Exercise details
Every entry must come back exactly as it was given.

(Records contained in a dataset)
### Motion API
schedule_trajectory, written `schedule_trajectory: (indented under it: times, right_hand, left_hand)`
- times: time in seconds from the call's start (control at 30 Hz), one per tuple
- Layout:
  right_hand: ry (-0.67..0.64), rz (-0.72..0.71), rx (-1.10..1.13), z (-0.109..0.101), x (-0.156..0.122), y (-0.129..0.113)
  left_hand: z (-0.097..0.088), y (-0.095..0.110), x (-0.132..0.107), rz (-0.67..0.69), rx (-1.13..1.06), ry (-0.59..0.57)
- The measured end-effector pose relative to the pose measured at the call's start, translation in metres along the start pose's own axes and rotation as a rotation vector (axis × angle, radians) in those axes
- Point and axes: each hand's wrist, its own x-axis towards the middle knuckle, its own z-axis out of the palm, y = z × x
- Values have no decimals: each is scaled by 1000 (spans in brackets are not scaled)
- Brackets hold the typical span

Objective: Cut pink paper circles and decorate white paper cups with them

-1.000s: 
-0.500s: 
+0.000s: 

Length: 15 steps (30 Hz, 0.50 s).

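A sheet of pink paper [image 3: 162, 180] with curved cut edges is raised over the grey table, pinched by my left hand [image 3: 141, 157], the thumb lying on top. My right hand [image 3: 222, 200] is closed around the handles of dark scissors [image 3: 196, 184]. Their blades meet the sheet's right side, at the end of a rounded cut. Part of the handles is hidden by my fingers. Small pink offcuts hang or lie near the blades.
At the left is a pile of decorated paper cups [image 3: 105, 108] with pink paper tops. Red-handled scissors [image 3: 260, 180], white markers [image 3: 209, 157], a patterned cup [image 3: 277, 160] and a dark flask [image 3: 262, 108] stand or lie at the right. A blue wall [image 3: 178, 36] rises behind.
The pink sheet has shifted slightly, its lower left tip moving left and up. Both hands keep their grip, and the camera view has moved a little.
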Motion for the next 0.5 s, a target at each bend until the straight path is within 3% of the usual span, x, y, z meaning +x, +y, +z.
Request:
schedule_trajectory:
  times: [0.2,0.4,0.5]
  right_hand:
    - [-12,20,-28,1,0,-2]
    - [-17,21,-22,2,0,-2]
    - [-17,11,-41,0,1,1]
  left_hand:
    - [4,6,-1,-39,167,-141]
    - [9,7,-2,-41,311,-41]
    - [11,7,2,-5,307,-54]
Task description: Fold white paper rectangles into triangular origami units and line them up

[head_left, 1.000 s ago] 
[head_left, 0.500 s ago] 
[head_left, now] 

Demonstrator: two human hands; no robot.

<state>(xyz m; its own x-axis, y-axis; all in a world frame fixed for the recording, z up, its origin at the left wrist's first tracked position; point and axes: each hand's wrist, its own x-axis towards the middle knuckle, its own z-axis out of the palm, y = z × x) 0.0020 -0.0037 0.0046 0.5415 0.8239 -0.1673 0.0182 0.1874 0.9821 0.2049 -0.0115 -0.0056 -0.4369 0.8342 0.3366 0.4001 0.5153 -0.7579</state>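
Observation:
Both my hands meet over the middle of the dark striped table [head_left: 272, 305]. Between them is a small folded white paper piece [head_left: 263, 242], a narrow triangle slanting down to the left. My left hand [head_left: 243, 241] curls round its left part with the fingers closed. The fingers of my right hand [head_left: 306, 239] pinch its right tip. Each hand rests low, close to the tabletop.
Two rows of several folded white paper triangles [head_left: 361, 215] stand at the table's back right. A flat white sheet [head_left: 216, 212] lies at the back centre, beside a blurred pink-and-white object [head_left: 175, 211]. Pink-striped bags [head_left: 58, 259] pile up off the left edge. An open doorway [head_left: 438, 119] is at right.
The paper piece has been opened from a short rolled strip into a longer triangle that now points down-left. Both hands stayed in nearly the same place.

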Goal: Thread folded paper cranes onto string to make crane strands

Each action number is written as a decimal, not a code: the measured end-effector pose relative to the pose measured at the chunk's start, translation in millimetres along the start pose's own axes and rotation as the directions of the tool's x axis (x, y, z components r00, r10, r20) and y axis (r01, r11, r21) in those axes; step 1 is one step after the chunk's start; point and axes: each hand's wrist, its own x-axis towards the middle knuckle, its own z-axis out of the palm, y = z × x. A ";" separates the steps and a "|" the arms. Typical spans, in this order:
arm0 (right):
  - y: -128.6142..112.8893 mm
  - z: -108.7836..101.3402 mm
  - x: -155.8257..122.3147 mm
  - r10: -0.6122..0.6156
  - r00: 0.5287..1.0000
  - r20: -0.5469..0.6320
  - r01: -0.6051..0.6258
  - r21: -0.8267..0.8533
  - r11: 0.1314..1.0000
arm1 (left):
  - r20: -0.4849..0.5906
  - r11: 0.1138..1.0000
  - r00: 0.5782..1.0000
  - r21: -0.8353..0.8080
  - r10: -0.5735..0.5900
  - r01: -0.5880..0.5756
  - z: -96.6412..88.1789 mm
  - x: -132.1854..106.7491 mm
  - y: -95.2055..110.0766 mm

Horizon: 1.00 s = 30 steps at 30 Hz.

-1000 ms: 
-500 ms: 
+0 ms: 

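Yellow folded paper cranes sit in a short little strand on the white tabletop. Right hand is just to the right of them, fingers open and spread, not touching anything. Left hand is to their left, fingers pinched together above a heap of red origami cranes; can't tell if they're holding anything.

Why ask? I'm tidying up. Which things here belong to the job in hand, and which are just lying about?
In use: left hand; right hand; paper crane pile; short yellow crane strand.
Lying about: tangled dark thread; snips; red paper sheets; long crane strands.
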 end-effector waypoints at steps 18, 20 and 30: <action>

Result of this exercise
### Motion API
schedule_trajectory, written `schedule_trajectory: (indented under it: times, right_hand, left_hand)`
- times: time in seconds from the call's start (control at 30 Hz), one per tuple
- Layout:
  right_hand: ry (-0.67..0.64), rz (-0.72..0.71), rx (-1.10..1.13), z (-0.109..0.101), x (-0.156..0.122), y (-0.129..0.113)
  left_hand: z (-0.097..0.088), y (-0.095..0.110), x (-0.132..0.107), rz (-0.67..0.69), rx (-1.13..1.06), ry (-0.59..0.57)
- The measured end-effector pose relative to the pose measured at the call's start, translation in metres along the start pose's own axes and rotation as a rotation vector (axis × angle, radians) in those axes
- Point and axes: each hand's wrist, its own x-axis towards the middle knuckle, its own z-axis out of the palm, y = z × x
- Values have no decimals: each is scaled by 1000 (spans in brackets are not scaled)
- Brackets hold the typical span

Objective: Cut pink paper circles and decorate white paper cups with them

-1.000s: 
-0.500s: 
+0.000s: 

Length: 15 steps (30 Hz, 0.50 s).

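A sheet of pink paper [image 3: 162, 180] with curved cut edges is raised over the grey table, pinched by my left hand [image 3: 141, 157], the thumb lying on top. My right hand [image 3: 222, 200] is closed around the handles of dark scissors [image 3: 196, 184]. Their blades meet the sheet's right side, at the end of a rounded cut. Part of the handles is hidden by my fingers. Small pink offcuts hang or lie near the blades.
At the left is a pile of decorated paper cups [image 3: 105, 108] with pink paper tops. Red-handled scissors [image 3: 260, 180], white markers [image 3: 209, 157], a patterned cup [image 3: 277, 160] and a dark flask [image 3: 262, 108] stand or lie at the right. A blue wall [image 3: 178, 36] rises behind.
The pink sheet has shifted slightly, its lower left tip moving left and up. Both hands keep their grip, and the camera view has moved a little.
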Motion for the next 0.5 s, a target at each bend until the straight path is within 3% of the usual span, x, y, z meaning +x, +y, +z.
Request:
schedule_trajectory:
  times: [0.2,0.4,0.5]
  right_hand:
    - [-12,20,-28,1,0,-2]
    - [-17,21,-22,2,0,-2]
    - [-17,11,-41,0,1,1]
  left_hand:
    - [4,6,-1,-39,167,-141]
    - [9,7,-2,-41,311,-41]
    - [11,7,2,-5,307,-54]
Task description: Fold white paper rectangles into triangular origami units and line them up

[head_left, 1.000 s ago] 
[head_left, 0.500 s ago] 
[head_left, now] 

Demonstrator: two human hands; no robot.

<state>(xyz m; its own x-axis, y-axis; all in a world frame fixed for the recording, z up, its origin at the left wrist's first tracked position; point and axes: each hand's wrist, its own x-axis towards the middle knuckle, its own z-axis out of the palm, y = z × x) 0.0020 -0.0037 0.0046 0.5415 0.8239 -0.1673 0.0182 0.1874 0.9821 0.2049 -0.0115 -0.0056 -0.4369 0.8342 0.3366 0.4001 0.5153 -0.7579</state>
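Observation:
Both my hands meet over the middle of the dark striped table [head_left: 272, 305]. Between them is a small folded white paper piece [head_left: 263, 242], a narrow triangle slanting down to the left. My left hand [head_left: 243, 241] curls round its left part with the fingers closed. The fingers of my right hand [head_left: 306, 239] pinch its right tip. Each hand rests low, close to the tabletop.
Two rows of several folded white paper triangles [head_left: 361, 215] stand at the table's back right. A flat white sheet [head_left: 216, 212] lies at the back centre, beside a blurred pink-and-white object [head_left: 175, 211]. Pink-striped bags [head_left: 58, 259] pile up off the left edge. An open doorway [head_left: 438, 119] is at right.
The paper piece has been opened from a short rolled strip into a longer triangle that now points down-left. Both hands stayed in nearly the same place.
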
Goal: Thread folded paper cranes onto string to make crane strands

Each action number is written as a decimal, not a code: the measured end-effector pose relative to the pose measured at the chunk's start, translation in millimetres along the start pose's own axes and rotation as the directions of the tool's x axis (x, y, z components r00, r10, r20) and y axis (r01, r11, r21) in those axes; step 1 is one step after the chunk's start; point and axes: each hand's wrist, its own x-axis towards the middle knuckle, its own z-axis out of the palm, y = z × x. A ";" separates the steps and a "|" the arms. Typical spans, in this order:
arm0 (right):
  - y: -128.6142..112.8893 mm
  - z: -108.7836..101.3402 mm
  - x: -155.8257..122.3147 mm
  - r10: -0.6122..0.6156
  - r00: 0.5287..1.0000
  - r20: -0.5469..0.6320
  - r01: -0.6051..0.6258
  - r21: -0.8267..0.8533
  - r11: 0.1314..1.0000
arm1 (left):
  - r20: -0.4849..0.5906
  - r11: 0.1138..1.0000
  - r00: 0.5782..1.0000
  - r21: -0.8353..0.8080
  - r10: -0.5735..0.5900
  - r01: -0.5880..0.5756
  - z: -96.6412..88.1789 mm
  - x: -132.1854..106.7491 mm
  - y: -95.2055..110.0766 mm

Horizon: 1.00 s = 30 steps at 30 Hz.

-1000 ms: 
-500 ms: 
+0 ms: 

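Yellow folded paper cranes sit in a short little strand on the white tabletop. Right hand is just to the right of them, fingers open and spread, not touching anything. Left hand is to their left, fingers pinched together above a heap of red origami cranes; can't tell if they're holding anything.

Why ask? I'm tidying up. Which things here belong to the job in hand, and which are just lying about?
In use: left hand; right hand; paper crane pile; short yellow crane strand.
Lying about: tangled dark thread; snips; red paper sheets; long crane strands.
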 end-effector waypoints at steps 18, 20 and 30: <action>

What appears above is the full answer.